The results of the SNR calculations for stage 2 are presented in table 4, and an example data set used in the calculations is shown in figure 11.

Table 4. Signal to Noise Ratios calculated for Stage 2.

  250 g 500 g 750 g 1 000g 1 250g
50 mm Padding 8.0 (4.0) 16.3 (9.6) 18.7 (15.3) 25.3 (18.4) 21.0 (13.4)
25 mm Padding 7.0 (6.7) 9.2 (5.3) 7.7 (4.4) 10.0 (4.0) 11.3 (4.5)

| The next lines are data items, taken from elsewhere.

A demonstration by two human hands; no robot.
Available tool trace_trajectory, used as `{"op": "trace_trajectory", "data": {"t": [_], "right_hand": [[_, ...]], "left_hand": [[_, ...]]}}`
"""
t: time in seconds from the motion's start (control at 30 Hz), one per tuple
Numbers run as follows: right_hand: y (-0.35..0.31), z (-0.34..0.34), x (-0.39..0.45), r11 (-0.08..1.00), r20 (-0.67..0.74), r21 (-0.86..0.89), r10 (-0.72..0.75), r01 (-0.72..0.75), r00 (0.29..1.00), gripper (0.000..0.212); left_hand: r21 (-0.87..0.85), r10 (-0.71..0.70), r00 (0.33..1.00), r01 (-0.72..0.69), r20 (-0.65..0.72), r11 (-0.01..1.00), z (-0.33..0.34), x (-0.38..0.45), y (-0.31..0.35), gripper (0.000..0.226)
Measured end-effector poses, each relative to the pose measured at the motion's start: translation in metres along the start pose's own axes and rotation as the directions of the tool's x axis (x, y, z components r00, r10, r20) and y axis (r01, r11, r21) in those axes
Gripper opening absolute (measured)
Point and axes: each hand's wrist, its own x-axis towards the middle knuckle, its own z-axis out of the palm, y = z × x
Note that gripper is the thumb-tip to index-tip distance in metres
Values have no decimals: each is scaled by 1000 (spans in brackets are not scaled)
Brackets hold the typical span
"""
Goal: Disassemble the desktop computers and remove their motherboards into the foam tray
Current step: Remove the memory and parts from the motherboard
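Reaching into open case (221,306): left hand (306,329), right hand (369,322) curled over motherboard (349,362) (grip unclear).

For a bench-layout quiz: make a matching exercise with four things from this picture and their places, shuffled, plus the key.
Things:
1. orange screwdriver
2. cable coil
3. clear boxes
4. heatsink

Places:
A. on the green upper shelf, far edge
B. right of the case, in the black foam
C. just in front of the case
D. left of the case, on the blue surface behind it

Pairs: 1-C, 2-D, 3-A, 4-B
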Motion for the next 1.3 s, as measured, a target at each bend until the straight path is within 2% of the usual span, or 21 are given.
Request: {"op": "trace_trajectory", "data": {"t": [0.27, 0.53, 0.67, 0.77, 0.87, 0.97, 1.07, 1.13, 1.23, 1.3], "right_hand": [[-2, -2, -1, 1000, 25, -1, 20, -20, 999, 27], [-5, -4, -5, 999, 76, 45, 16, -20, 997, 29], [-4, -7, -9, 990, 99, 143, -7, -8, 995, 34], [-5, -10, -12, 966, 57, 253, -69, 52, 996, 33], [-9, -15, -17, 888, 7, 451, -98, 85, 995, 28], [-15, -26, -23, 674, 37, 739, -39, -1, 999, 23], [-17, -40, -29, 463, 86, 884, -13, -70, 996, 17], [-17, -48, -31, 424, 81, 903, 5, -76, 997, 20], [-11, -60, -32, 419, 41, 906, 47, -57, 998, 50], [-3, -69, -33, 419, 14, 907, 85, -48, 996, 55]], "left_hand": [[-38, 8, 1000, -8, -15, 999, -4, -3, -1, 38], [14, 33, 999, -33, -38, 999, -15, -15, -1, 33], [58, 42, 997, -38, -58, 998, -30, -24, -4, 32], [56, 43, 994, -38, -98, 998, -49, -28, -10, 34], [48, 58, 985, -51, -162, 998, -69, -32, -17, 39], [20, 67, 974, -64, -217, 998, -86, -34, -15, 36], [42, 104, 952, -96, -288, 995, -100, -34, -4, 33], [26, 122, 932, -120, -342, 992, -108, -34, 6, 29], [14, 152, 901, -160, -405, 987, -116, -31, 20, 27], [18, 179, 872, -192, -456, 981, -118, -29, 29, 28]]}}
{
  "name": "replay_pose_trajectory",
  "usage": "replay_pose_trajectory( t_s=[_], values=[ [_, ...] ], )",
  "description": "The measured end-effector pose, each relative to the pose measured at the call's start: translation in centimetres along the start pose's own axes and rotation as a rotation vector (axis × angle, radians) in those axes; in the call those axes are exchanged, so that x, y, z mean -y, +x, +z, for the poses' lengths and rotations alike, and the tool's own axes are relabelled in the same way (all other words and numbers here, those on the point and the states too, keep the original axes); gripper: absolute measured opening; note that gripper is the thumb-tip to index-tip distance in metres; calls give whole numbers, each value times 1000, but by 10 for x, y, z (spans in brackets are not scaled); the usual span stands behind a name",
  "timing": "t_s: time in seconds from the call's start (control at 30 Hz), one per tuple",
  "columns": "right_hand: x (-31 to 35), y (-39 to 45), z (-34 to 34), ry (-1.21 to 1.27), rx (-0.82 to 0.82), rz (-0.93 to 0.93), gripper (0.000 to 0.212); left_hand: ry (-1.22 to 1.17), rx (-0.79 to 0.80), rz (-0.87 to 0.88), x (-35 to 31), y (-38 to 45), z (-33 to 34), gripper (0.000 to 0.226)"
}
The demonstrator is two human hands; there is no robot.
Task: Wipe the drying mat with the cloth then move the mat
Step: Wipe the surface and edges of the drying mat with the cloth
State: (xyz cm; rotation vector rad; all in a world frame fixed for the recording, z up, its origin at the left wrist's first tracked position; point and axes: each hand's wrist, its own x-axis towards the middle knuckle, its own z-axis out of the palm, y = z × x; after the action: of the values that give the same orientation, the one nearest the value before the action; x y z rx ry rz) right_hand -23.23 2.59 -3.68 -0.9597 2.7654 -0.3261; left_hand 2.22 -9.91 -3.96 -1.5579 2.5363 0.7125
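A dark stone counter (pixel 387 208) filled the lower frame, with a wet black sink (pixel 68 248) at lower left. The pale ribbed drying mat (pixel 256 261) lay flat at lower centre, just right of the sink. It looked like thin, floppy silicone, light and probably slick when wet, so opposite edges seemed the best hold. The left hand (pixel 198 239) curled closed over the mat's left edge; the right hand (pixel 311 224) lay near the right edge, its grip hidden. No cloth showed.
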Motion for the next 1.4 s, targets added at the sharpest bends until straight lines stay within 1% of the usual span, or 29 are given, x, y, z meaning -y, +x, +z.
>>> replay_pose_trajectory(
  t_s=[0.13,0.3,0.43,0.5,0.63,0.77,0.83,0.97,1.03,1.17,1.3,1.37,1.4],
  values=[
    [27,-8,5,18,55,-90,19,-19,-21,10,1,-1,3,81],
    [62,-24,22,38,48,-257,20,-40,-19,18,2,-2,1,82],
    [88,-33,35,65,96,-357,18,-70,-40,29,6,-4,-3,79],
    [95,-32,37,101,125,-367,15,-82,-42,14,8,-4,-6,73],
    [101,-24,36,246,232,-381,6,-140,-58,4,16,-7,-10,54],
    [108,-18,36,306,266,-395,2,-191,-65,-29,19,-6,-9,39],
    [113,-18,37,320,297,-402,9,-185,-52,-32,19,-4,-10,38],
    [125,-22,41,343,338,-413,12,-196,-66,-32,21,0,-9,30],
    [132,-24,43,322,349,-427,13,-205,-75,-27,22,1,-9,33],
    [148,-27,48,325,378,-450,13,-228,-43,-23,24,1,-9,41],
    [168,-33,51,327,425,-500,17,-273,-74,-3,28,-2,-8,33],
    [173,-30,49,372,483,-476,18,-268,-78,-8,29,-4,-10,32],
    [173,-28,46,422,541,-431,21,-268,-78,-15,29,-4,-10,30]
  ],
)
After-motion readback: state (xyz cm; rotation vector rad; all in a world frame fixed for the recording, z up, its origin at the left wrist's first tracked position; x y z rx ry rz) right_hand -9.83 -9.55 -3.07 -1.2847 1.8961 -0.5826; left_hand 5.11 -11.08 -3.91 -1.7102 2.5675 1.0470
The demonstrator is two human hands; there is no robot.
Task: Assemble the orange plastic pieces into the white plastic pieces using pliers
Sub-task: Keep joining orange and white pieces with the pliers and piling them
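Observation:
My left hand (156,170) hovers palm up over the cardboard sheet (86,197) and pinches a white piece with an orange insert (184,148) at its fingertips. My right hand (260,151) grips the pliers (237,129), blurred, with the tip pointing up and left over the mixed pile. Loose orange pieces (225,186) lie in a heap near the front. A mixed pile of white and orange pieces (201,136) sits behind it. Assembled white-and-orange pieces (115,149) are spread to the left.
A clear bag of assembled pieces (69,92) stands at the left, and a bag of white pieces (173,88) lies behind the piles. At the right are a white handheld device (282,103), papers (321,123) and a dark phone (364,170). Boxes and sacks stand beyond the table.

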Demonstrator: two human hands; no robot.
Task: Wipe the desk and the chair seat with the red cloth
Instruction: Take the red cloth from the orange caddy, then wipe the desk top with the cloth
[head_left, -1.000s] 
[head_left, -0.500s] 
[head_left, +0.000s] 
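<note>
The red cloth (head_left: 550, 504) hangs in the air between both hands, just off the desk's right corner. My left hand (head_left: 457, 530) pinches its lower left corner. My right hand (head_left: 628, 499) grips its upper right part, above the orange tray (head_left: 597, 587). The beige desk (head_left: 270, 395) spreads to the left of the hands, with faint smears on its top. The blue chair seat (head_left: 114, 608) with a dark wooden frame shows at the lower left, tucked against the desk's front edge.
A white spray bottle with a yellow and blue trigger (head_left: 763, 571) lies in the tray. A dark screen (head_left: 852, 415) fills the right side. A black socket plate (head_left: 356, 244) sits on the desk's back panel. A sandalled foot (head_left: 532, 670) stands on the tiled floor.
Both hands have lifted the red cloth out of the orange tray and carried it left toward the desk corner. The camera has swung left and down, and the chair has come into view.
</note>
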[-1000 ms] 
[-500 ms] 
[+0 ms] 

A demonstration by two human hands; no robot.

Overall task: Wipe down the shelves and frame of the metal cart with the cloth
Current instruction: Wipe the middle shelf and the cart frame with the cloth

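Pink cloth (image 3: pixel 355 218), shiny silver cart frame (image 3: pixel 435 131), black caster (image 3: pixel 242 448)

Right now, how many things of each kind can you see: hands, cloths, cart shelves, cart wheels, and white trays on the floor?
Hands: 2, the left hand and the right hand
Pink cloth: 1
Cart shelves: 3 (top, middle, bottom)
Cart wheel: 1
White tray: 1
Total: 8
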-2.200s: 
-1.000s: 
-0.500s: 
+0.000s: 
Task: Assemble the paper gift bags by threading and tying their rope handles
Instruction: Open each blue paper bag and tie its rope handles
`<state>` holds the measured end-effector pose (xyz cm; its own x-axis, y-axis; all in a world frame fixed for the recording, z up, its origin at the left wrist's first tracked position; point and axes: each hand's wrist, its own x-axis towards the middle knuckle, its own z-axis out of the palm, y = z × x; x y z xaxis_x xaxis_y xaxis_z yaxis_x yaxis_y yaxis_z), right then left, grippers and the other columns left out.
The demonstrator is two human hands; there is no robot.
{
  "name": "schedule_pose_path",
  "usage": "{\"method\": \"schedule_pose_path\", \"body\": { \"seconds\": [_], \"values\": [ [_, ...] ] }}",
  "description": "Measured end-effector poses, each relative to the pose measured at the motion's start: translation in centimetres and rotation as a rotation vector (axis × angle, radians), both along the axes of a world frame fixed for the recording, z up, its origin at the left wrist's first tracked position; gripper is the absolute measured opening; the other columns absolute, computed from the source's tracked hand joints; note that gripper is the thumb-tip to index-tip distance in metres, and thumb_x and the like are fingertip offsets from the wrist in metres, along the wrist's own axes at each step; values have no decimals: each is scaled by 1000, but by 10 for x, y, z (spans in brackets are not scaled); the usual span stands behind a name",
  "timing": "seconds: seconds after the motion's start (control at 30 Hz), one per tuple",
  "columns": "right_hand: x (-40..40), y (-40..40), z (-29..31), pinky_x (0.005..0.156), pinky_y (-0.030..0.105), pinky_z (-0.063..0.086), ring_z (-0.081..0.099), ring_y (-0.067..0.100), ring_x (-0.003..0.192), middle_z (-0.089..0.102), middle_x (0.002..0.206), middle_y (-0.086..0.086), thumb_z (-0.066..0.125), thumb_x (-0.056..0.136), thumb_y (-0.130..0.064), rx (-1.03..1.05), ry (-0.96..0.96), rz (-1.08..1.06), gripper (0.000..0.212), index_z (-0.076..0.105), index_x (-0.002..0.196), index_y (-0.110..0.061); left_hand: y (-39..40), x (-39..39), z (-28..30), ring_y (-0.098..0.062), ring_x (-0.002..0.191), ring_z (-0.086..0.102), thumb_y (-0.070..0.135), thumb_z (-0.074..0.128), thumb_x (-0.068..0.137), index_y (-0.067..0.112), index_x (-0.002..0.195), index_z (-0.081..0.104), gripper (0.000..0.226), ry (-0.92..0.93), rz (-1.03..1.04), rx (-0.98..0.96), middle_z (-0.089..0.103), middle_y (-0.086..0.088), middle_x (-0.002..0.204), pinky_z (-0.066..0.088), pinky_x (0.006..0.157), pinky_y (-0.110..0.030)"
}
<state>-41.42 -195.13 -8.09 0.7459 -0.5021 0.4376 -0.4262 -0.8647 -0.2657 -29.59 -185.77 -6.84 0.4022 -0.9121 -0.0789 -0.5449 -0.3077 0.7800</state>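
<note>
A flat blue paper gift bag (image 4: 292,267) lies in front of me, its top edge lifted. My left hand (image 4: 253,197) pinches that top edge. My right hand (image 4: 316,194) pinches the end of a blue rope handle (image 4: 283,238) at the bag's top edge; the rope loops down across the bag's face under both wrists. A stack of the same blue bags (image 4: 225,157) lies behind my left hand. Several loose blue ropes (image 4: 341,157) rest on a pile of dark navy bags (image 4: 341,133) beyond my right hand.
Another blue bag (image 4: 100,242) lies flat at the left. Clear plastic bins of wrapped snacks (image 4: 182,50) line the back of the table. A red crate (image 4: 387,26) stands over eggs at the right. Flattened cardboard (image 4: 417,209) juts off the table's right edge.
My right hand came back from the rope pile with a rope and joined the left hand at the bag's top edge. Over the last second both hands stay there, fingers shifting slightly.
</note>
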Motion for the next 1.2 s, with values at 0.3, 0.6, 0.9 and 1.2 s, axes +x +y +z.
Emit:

Table 4. The SNRs for Stage 2. The standard deviations of the SNRs are given in parentheses.

Figure 11.

Figure 11. Example of the R-peaks superimposed on the ECG for a stage 2 session. It depicts the ECG affected by the motion and the motion artifact using a textile electrode with 25 mm foam padding on the distal arm location with increasing applied force from top to bottom. ECG is shown in red with the R-peaks noted as dots, and the motion artifact is shown in blue. For the segment shown, the speed and the range of motion are increased simultaneously. The data has been band-pass filtered between 0.4 Hz and 40 Hz. To gain space for demonstration clarity, the names and values of the axes in the inner portions of the figure are not shown.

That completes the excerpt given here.